It’s twerking week at McKinlay High. Sue’s horrified, so she and Will go through the motions – she fires him, he pleads the First Amendment (yes, really), he ultimately trades his constitutionally-guaranteed Right To Twerk for more compassionate treatment of Unique (yes, really) – but it feels tired. As does much of the rest of the episode: some fairly large topics, such as bullying, gender identity, infidelity, loss, and slut-shaming, are picked up, but generally just to be swiftly dropped again. Still, at least Dan Savage’s excellent It Gets Better project is promoted, so there’s that.
Perhaps it’s all a symptom of the show’s post-Finn grieving process, and this is explicitly referenced in the New York storyline, where Rachel (looking, poor thing, measurably thinner) and Kurt decide to do something radical to shake themselves out of their rut: tattoos and piercings ensue.

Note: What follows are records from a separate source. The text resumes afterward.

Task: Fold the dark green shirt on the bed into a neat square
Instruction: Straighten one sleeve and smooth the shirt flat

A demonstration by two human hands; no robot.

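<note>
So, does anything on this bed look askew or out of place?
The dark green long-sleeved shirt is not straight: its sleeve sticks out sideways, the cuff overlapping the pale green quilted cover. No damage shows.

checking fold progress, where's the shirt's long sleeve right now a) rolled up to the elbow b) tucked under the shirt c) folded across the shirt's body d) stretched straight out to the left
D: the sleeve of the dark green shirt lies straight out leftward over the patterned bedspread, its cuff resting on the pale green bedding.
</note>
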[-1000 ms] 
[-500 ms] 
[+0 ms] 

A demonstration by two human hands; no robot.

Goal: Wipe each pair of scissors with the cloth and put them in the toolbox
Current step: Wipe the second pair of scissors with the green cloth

Nothing much in the music, either: Unique’s ‘If I Was A Boy’, and Rachel and Ioan Gruffudd’s ‘You Are Woman, I Am Man’ were the pick of a small and uninspired bunch, with Marley’s ‘Wrecking Ball’ and the cast’s ‘On Our Way’ just about OK, and Will’s falsetto-tastic ‘Blurred Lines’ a tiny bit disturbing.
The Big C has undoubtedly managed to rid itself of much of what made the last season, at times, so actively unpleasant. To start with this week, though, it looked as if what was left was melancholy and measured, but also a little boring, and I was wondering whether Cathy’s attempt to pimp her husband out to a dating group for cancer widows and widowers was going to become shrill and charmless, as Cathy’s schemes can often be. I’m still not very interested in Andrea or Sean; and while it seems reasonable for Adam to move on, given that the nice Christian girl he’s been saddlebacking (© Dan Savage) seems to be out of the picture, the apparent predictability of the storyline with his “geisha nerd” tutor had me rolling my eyes.
But round about the time that Paul – still the least plausible inspirational speaker on God’s earth, I’d say, and it’s no coincidence that we’re not actually getting to see any more of his “Flip That Switch” schtick – is being interviewed for breakfast radio in Detroit, and suddenly realises what he’s about to lose, the episode shifts gear. His Cathy-inspired “date” is actually rather sweet, and Cathy’s own reaction to it unexpectedly touching. And, in large measure because Gabriel Basso brings a freshness and likeability to the role of Adam, his part of the episode played out rather nicely. I was moved and amused, and this was the best episode of The Big C for weeks.